Das sind die Grundvoraussetzungen, unter denen du arbeitest. Als Lehrer bist du inzwischen irgendwie alles: Mediator, Psychologe, Erzieher, Wissensvermittler, Putzfrau, Krankenschwester, Fußabtreter ... Es gibt Schüler, die erzählen dir Geschichten, da könnte man nur weinen. Und es gibt nirgends ein System, das sie auffängt. Sie könnten mitunter das Jugendamt informieren - aber bis du aus einer Familie rausgenommen wirst, das dauert (ewig). Und dann kommst du in eine Jugendhilfeeinrichtung und oft vom Regen in die Traufe. Da hältst du es lieber Zuhause aus, egal, was auch immer das Problem ist. Wir haben Schüler, da streiten sich die Eltern regelmäßig, bei wem das Kind nun wohnt, weil es keiner will. Das macht auch was mit dem Kind. Und mit deiner Unterrichtsatmosphäre, weil es ist nicht ein Kind pro Klasse, oder zwei ... es sind fast alle.
Die meisten meiner Kollegen sind im realen Leben sehr viel netter als im Beruf. Ich auch. Wäre ich im Klassenzimmer so, wie ich wirklich bin - ich könnte mich überhaupt nicht durchsetzen. Unsere Schüler kommen oft aus prekären Wohn- und Familienverhältnissen, mit Patchworkfamilien, inhaftierten oder kranken oder antriebslosen Elternteilen, schlechten Wohnvierteln und unfassbaren allgemeinen Verhältnissen. Da steht niemand morgens auf, weckt das Kind und schmiert liebevoll eine Stulle. Du bist in der Schule -neben diesen Verhältnissen- die einzige andere konstruktiv prägende Instanz. Diese Kinder haben einen sehr rauen Umgangston, oft aber auch einen sehr weichen, verletzlichen Kern. Das wirkt auf nette Schüler oft auch bedrohlich, ist aber im alltäglichen Überlebenskampf eine Überlebensstrategie des Lehrers und des Schülers. Im Lehrberuf werden nun haufenweise Quereinsteiger, die mit hohen Idealen an die Schule kommen und denken, sie könnten es nun besser machen, gnadenlos verheitzt. Du kapierst schnell, dass du nur ein Teil eines Systems bist und wenig ausrichten kann.
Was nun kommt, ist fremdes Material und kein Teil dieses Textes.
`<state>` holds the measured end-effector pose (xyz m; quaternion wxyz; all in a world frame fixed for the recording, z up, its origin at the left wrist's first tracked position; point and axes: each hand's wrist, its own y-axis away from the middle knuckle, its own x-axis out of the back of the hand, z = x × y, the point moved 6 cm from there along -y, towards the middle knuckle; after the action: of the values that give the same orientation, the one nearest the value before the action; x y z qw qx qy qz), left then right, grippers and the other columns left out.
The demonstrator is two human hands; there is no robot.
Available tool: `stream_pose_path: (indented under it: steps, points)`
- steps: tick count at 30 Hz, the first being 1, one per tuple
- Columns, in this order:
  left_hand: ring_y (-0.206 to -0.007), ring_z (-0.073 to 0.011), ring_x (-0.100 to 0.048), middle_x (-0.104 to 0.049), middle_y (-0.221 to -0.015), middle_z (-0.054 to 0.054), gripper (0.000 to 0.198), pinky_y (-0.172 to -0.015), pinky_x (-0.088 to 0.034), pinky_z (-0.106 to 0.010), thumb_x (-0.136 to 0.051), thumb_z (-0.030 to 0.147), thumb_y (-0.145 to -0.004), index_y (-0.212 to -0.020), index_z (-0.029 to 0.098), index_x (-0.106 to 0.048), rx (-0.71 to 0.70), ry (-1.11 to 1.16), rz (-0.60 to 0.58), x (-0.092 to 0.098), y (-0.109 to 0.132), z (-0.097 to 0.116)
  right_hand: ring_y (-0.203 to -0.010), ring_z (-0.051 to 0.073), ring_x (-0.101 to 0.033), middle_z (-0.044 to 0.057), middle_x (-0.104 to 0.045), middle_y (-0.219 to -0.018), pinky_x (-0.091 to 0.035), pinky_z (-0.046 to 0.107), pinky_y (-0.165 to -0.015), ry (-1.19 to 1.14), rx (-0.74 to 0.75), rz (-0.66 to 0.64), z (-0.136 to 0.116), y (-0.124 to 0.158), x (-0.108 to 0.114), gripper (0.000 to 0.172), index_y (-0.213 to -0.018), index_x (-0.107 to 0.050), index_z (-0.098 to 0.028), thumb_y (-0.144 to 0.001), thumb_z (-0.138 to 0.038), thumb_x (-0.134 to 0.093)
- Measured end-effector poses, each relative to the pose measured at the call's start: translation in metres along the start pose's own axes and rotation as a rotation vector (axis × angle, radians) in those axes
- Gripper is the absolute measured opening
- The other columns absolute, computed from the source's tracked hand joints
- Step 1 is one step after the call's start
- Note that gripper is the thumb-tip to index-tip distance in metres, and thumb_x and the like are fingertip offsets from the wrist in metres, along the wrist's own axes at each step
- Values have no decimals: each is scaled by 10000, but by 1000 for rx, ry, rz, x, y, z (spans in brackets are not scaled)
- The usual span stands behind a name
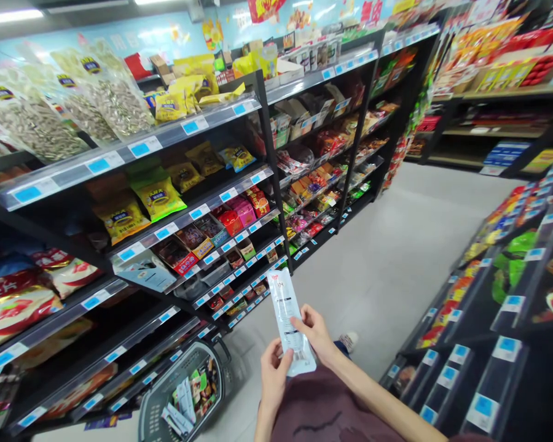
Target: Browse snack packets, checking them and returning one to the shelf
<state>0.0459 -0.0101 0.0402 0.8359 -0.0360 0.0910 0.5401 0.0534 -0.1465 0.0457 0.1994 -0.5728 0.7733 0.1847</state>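
From where I stand, the left hand (274, 368) and right hand (317, 334) both pinch a pale-blue packet (284, 310); it's outside the shopping basket (160, 385), where similar slim packets (184, 400) already lie.

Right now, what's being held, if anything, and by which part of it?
A packet: the left hand grips its left edge near the bottom, the right hand its right edge about midway up.
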Motion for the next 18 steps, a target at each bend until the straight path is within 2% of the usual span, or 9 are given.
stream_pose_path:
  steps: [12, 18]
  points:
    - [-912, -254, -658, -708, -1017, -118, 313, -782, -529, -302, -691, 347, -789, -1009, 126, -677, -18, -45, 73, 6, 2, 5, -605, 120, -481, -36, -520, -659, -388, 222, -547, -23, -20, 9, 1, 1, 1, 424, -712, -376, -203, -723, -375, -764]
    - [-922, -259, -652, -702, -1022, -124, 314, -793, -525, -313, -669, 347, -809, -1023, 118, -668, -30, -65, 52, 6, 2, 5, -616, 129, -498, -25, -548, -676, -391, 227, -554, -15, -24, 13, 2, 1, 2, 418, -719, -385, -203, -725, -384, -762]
Also: Ja, es gibt Idioten unter Lehrern und fast jeder kennt einen :-). Das sollte man nicht entschuldigen, es ist unprofessionell und es geht nicht.
Aber ehrlich - die Bedingungen in dem Beruf sind alles andere als rosig (was nun keine Entschuldigung ist) - nur mal ein Blick von der anderen Seite. Man sollte nicht aus dem Blick verlieren, dass man hier auf einem Pulverfass sitzt, das aus dem gesellschaftlichen Blickwinkel geraten ist.